The Open Banking Revolution – Time for Change


What is Open Banking and why should I care?

Open banking is the use of public application programming interfaces — most commonly called Open APIs — to enable third-party developers to build apps and services around more traditional banking and financial services

In addition to the Open APIs empowering this, open banking also refers to an influx of open data and a greater financial transparency, as well as leveraging open source technology to make it all happen.

Open Banking is important because you can better access to your data and it will allow you to make better and more informed choices about the financial products that are right for you. It will also drive competition within the financial services sector, promoting innovation and allowing new and better products and services to be developed.

It is designed to give customers more control over their information, leading to more choice in their banking and more convenience in managing their money—thus resulting in more confidence in the use and value of an asset mostly undiscovered by customers: their data.


What about Security?

Safety has been the main concern of the open banking debate. Financial institutions and other companies that participate in open banking will need to adhere to strict security standards when accessing and storing your data and will be subject to the privacy act. These organisations will also only be able to access your data at your request and do with it what you want.

Let’s break down Open Banking in more detail:

Since PSD2 has been initiated in Europe, we have seen the entrace of the Third Party Providers (TPPs). The types of TPPs impacted by PSD2 include

  • Payment Initiation Service Provider (PISP)
  • Account Information Service Providers (AISP)

PISPs are Companies which access customer’s bank accounts to transact (e.g debit & credit).

  • Examples of PISPs include Stripe, PayU and Trustly.

AISPs are Companies which can access customer account data to provide financial management service.

  • Examples of AISPs include Spiir, Meniga, YOLT and Wealthfront.

Considerations when implementing Open Banking:


The use of OAuth 2.0 is critical here as third parties who want to access data must send the customer to the bank first who will strongly authenticate them and request their consent before issuing an access token to the third party that will allow them to access. 

APIs & Security

Most organizations did not have Open Banking in mind when they designed their APIs and security platforms. They now need to find secure ways to expose their APIs, many of which are likely running on top of legacy platforms.

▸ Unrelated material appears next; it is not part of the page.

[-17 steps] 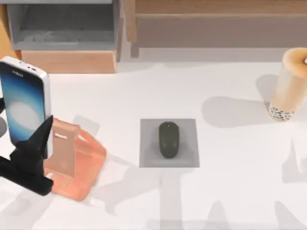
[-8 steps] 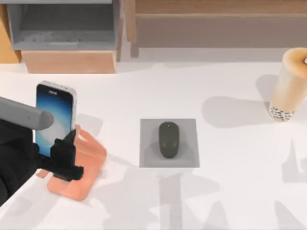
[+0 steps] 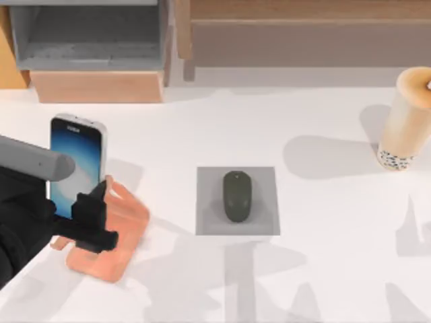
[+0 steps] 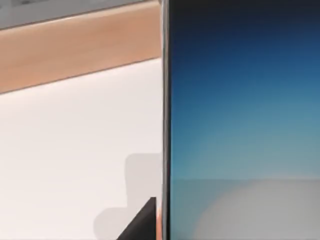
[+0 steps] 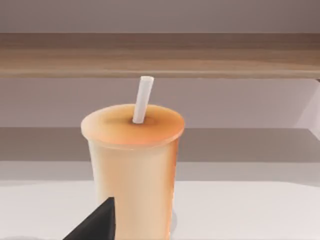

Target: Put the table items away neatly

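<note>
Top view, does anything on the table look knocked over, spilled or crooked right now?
Nothing stands out. The smartphone stands upright at the pink stand in the left gripper, the mouse lies straight on its grey pad, and the cup stands upright with no spill.

Tan cup (image 5: 134,170) upright on the white surface (image 5: 250,210), white straw (image 5: 142,99) poking from its lid. One dark finger (image 5: 95,224) in front. Wooden shelf (image 5: 160,54) behind.
</note>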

Strong Customer Authentication

In Europe, PSD2 mandates that financial institutions must enforce Strong Customer Authentication (SCA) when customers perform certain actions and this includes Open Banking. Typically when considering authentication mechanisms we consider three factors: knowledge, possession, and inherence. 

Trust & Governance

Institutions need to determine if a third party is fit to access customer data. In the UK the Open Banking directory, managed by the FCA, delivers this assurance however at this time across the rest of the world no such facility exists. Organizations outside of the UK must therefore implement their own third-party governance processes and means to enforce them.

Enabling Developers

Many of the organizations now grappling with Open Banking have never really had to think about the developer experience before.

Designing, publishing & documenting a set of APIs and making them as easy as possible to view and use is not a simple problem and it really requires a whole different way of thinking. The need for standardization across APIs is very important across the design.

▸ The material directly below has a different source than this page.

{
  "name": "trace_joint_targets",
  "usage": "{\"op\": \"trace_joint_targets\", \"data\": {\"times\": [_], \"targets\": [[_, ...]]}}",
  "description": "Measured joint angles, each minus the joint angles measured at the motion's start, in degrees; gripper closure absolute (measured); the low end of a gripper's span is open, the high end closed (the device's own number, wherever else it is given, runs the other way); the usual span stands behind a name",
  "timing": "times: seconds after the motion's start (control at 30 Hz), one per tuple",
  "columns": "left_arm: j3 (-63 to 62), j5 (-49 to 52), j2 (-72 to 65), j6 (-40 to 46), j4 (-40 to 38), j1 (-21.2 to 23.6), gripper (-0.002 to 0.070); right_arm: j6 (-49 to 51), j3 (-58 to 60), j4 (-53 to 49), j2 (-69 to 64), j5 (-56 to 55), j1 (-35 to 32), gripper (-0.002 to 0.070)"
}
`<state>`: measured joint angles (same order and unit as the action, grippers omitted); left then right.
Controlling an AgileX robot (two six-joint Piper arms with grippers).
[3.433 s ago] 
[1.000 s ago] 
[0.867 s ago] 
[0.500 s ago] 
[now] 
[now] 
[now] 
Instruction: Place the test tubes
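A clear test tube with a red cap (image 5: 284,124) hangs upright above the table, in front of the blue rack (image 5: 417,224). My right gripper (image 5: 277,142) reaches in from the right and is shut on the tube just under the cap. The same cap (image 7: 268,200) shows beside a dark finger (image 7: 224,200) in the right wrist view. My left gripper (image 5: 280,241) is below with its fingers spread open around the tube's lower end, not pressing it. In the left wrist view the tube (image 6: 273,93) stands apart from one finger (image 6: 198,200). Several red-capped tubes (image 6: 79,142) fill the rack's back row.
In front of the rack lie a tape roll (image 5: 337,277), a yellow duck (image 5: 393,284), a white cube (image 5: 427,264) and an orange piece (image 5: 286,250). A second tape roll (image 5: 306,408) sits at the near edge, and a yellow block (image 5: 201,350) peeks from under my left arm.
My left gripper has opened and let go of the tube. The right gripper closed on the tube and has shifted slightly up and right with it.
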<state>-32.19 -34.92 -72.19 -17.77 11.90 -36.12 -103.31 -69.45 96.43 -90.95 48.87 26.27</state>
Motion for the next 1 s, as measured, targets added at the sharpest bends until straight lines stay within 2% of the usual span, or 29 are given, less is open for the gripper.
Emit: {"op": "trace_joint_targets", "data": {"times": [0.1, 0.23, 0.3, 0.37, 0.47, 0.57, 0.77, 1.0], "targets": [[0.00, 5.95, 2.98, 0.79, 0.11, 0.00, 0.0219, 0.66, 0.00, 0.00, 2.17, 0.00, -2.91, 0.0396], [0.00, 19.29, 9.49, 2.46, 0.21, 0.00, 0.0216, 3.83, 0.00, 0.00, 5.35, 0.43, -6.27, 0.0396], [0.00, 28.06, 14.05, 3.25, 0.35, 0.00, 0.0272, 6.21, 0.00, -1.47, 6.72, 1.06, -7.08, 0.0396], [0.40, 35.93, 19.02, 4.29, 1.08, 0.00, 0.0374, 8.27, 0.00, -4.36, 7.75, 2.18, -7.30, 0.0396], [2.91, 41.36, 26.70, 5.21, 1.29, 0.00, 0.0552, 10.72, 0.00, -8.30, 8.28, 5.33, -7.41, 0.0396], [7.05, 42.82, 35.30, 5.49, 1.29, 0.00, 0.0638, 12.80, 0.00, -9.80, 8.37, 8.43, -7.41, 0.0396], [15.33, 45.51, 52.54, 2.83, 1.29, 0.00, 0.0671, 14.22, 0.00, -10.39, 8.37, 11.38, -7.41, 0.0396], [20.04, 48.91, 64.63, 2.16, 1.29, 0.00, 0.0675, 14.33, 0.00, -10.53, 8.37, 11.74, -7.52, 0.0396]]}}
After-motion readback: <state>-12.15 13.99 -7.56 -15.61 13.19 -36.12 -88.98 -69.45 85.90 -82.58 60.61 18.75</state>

PSD2 also mandates that organizations make available a development sandbox that allows third parties to test their integrations in advance.

Where is Open Banking available and what other countries are implementing it?

Since 13th January 2018, Open Banking is ‘live’ in the United Kingdom. Many financial institutions are ‘live’ somewhat with Open Banking but they will admit there is a lot more to do before they are fully compliant.

Across the EU, PSD2 was transposed in member states' domestic laws in Jan 2018. Between November 2018 and April 2019 they need to be compliant or face penalties.

Australia is another country where the government is enforcing rules around open banking in 2017.

The Australian Government will phase in Open Banking with the aim that the four major banks will make data available on credit and debit card, deposit and transaction accounts by 1 July 2019 and mortgages by 1 February 2020, including for joint accounts where digital authorizations to transact on the accounts already exist. Consumer data on all products recommended by the Review will be available by 1 July 2020.

How can financial institutions benefit from tools to get started with Open Banking?

Some key areas when implementing an open banking strategy in terms of technology include having a developer portal containing the APIs. Easy-to-follow documentation is crucial here.

Having a sandbox environment is also important when designing and developing these open APIs. Many financial institutions will see the need for virtualized or mocked services where responses can be edited from a definition or routed from a 3rd party and also where authorization (OAuth 2.0) and behavior (bandwidth/congestion) can be simulated to act as a production-like an environment.